If you want to improve sequential reads you want to use buffered IO and use a large read ahead (>16M).

> 
> Cheers
> Nick
> 
> On Thursday, August 18, 2016 10:23:34 AM Nick Fisk wrote:
> > > -----Original Message-----
> > > From: ceph-users [mailto:ceph-users-bounces@xxxxxxxxxxxxxx] On
> > > Behalf Of wido@xxxxxxxx Sent: 18 August 2016 09:35
> > > To: nick <nick@xxxxxxx>
> > > Cc: ceph-users <ceph-users@xxxxxxxxxxxxxx>
> > > Subject: Re:  Ceph all NVME Cluster sequential read
> > > speed
> > >
> > > > Op 18 aug. 2016 om 10:15 heeft nick <nick@xxxxxxx> het volgende
> > > > geschreven:
> > > >
> > > > Hi,
> > > > we are currently building a new ceph cluster with only NVME devices.
> > > > One Node consists of 4x Intel P3600 2TB devices.
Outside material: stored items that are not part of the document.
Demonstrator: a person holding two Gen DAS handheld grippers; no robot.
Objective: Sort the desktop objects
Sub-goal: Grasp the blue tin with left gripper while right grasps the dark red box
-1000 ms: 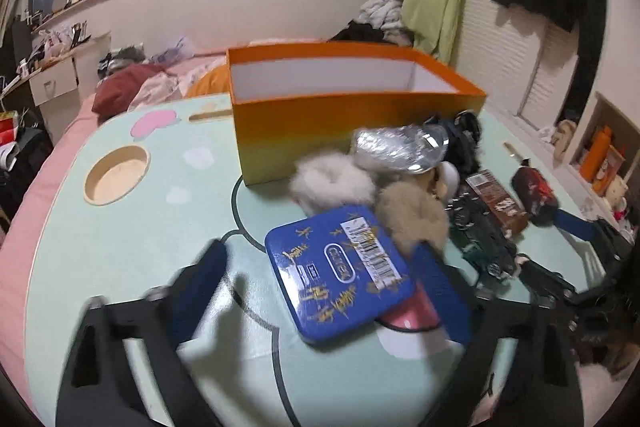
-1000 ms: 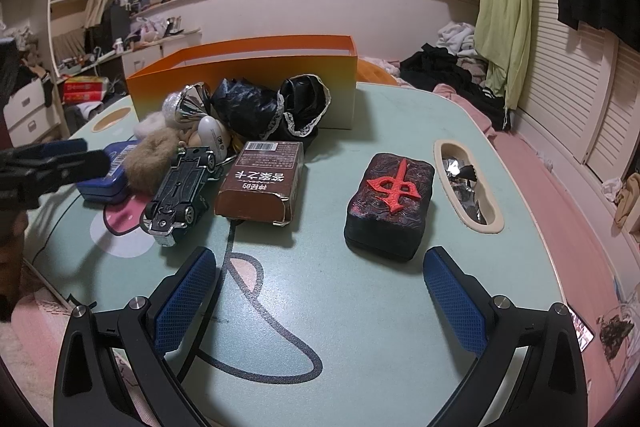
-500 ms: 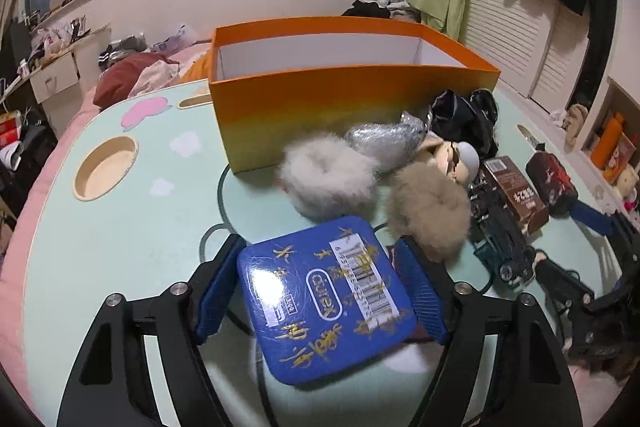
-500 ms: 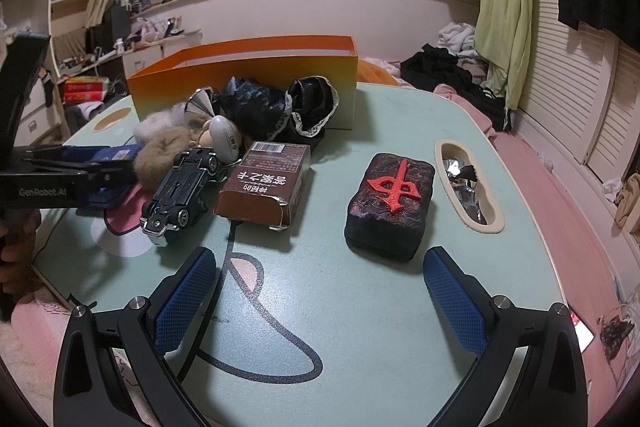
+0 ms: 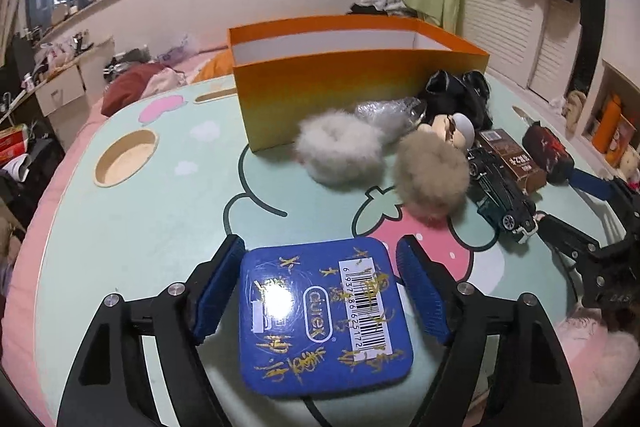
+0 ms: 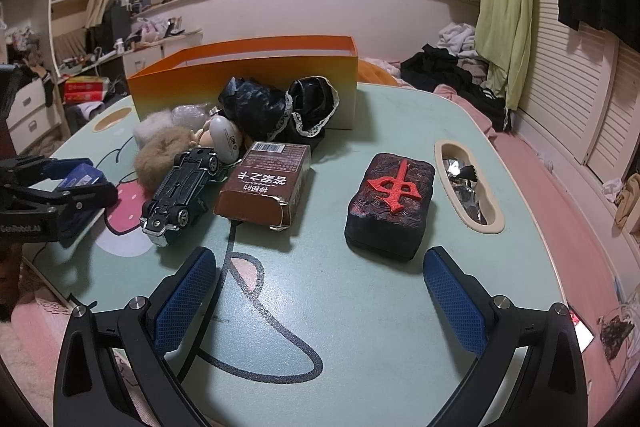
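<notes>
My left gripper (image 5: 320,291) is shut on a blue tin (image 5: 324,311) with gold marks and a barcode, held between both blue pads near the table's front edge; it also shows in the right wrist view (image 6: 78,177). An open orange box (image 5: 352,75) stands behind. My right gripper (image 6: 318,301) is open and empty, just in front of a dark block with a red character (image 6: 390,201). A brown carton (image 6: 264,189), a dark toy car (image 6: 180,191), two fur pompoms (image 5: 338,151) (image 5: 432,177) and black lace cloth (image 6: 280,107) lie between.
The mint cartoon table (image 5: 160,211) has a round cup hole (image 5: 126,157) at the left and an oval slot (image 6: 468,187) holding foil at the right. A bed with clothes lies behind. A crinkled plastic bag (image 5: 388,111) and a small doll head (image 6: 224,137) sit by the box.
My left gripper closed in on the blue tin and drew it back toward the table's front edge, away from the pompoms. The right gripper has not moved.
</notes>
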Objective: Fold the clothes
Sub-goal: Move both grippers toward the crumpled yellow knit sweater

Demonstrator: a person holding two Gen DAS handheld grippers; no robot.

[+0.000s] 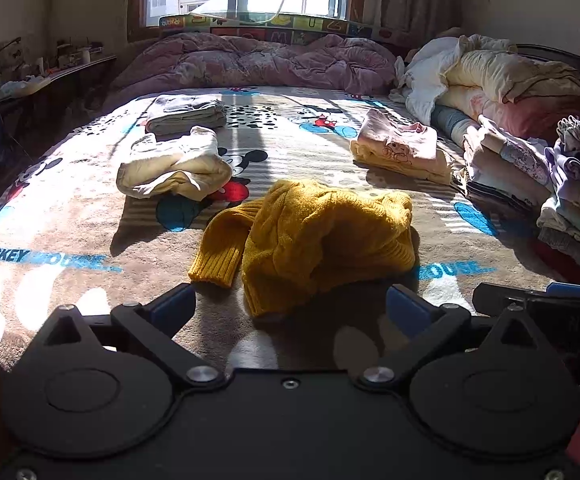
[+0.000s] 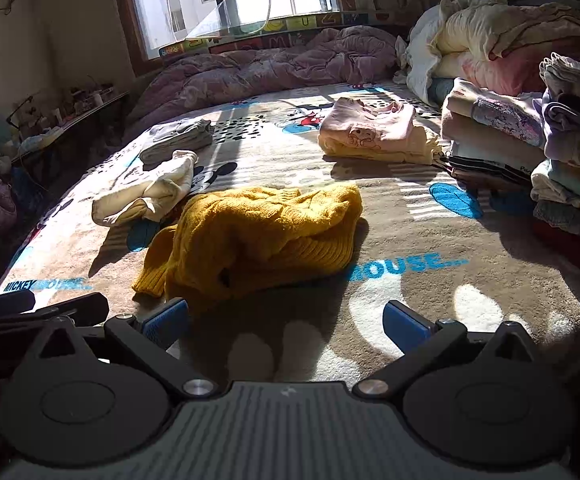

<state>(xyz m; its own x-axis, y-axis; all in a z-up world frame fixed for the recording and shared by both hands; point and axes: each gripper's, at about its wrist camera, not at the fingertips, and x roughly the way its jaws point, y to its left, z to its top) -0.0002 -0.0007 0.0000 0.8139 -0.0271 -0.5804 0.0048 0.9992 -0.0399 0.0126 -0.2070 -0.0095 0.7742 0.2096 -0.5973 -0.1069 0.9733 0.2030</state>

Journal and
> > > > filestore are on the same device. Each server has a 10 core CPU
> > > > and uses 10 GBit ethernet NICs for public and ceph storage
> > > > traffic. We are currently testing with 4 nodes overall.
> > > >
> > > > The cluster will be used only for virtual machine images via RBD.
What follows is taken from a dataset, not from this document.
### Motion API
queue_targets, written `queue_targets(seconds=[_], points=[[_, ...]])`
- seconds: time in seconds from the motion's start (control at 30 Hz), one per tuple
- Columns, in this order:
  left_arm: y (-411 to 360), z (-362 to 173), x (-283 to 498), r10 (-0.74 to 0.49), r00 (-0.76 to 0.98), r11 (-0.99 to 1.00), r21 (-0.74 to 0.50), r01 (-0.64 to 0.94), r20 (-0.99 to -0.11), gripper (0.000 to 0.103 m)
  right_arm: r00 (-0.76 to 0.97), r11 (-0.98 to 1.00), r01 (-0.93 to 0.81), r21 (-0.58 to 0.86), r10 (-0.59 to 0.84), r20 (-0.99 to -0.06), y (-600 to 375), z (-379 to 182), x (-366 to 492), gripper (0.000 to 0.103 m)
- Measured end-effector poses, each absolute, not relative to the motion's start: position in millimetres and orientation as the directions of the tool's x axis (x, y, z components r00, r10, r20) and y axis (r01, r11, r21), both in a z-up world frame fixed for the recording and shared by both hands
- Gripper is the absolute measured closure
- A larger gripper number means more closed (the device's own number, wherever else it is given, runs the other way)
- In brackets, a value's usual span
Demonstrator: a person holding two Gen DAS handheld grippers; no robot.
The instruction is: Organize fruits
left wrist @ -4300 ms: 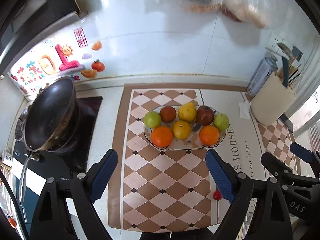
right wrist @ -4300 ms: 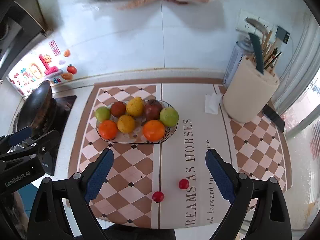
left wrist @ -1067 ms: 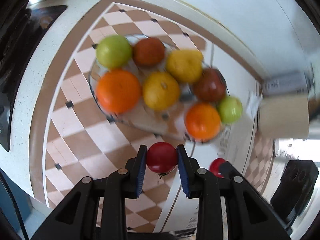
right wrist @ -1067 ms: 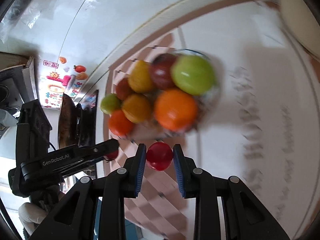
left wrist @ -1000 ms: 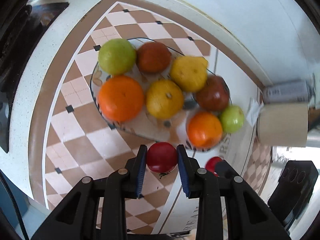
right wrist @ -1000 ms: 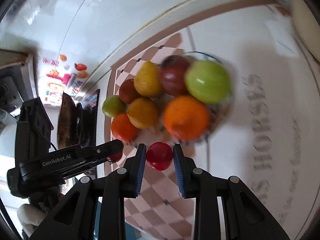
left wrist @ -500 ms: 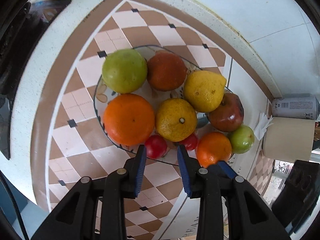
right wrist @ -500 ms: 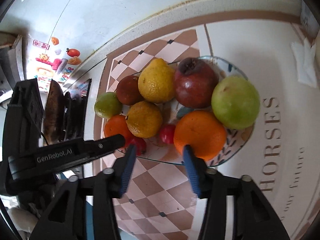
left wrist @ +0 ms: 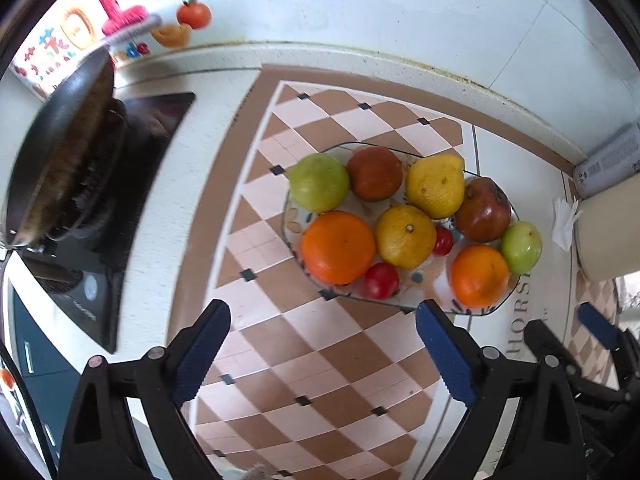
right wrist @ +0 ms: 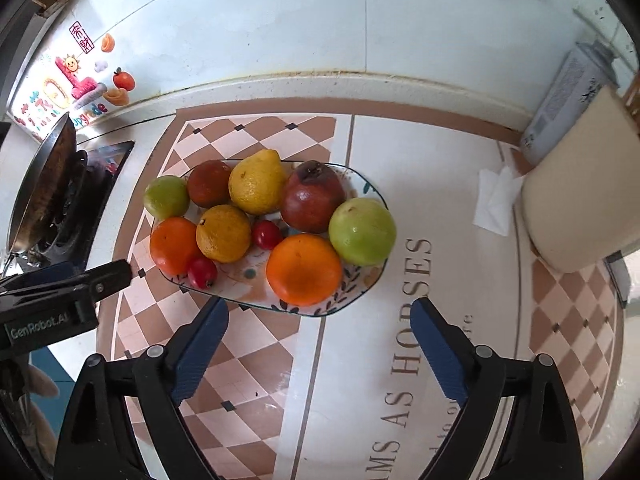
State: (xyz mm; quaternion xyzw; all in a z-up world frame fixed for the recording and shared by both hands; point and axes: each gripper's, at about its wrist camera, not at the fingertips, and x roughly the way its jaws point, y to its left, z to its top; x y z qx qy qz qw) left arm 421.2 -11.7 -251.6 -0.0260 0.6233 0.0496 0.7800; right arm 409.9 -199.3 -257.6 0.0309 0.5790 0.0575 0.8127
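Hovering near plate (right wrist: 362,294), left gripper (left wrist: 322,354) and right gripper (right wrist: 320,346) both wide, empty; two cherry tomatoes (right wrist: 267,234) lying among fruits; placing step looks finished, next only pulling away

We see bright, even daylight in both views, soft and cool, with the strongest glow at the far right edge. The glossy white tiled wall (right wrist: 280,20) carries pale, washed-out sheen, and the patterned brown-and-cream mat (right wrist: 260,380) shows small glints near its lower middle. Shadows under the fruit on the patterned oval glass plate (right wrist: 360,292) are faint and short. The fruit is sharp in both views. In the left wrist view the dark round frying pan (left wrist: 60,152) is smeared by motion blur. Fisheye distortion bends the counter edge and wall lines, and black vignetting fills the corners.
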Motion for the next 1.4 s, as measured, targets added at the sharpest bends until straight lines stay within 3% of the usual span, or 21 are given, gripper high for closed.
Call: queue_targets(seconds=[0.47,0.97,1.4], points=[[6.2,-185.3,347.1,0.051,0.39,0.999,0.054,-0.004,-0.919,0.008,0.477,0.995,0.037,0.089,0.061,-0.877,-183.2,-177.2,322.8,0.008],[34.4,-91.3,230.6,-0.058,0.552,0.994,0.001,0.105,-0.832,0.008,0.632,0.993,0.075,0.094,0.025,-0.775,-152.4,-73.1,175.7,0.005],[40.6,-38.2,148.1,-0.054,0.657,0.996,0.009,0.093,-0.752,0.008,0.698,0.995,0.023,0.096,0.053,-0.714,-144.5,-16.4,91.5,0.003]])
> > > > The pools are replicated (no EC).
> > > >
> > > > Altough we are pretty happy with the single threaded write
> > > > performance, the single threaded (iodepth=1) sequential read
> > > > performance is a bit disappointing.
> > > >
> > > > We are testing with fio and the rbd engine. After creating a 10GB
> > > > RBD image, we use the following fio params to test:
> > > > """
> > > > [global]
> > > > invalidate=1
> > > > ioengine=rbd
> > > > iodepth=1
> > > > ramp_time=2
> > > > size=2G
> > > > bs=4k
> > > > direct=1
> > > > buffered=0
> > > > """
> > > >
> > > > For a 4k workload we are reaching 1382 IOPS. Testing one NVME
> > > > device directly (with psync engine and iodepth of 1) we can reach
> > > > up to 84176 IOPS. This is a big difference.
> > >
> > > Network is a big difference as well. Keep in mind the Ceph OSDs have
> > > to process the I/O as well.
> > >
> > > For example, if you have a network latency of 0.200ms, in 1.000ms (1
> > > sec) you will be able to potentially do 5.000 IOps, but that
> > is
> >
> > > without the OSD or any other layers doing any work.
> > >
> > > > I already read that the read_ahead setting might improve the
> > > > situation, although this would only be true when using buffered
> > > > reads, right?
> > > >
> > > > Does anyone have other suggestions to get better serial read
> > > > performance?
> > >
> > > You might want to disable all logging and look at AsyncMessenger.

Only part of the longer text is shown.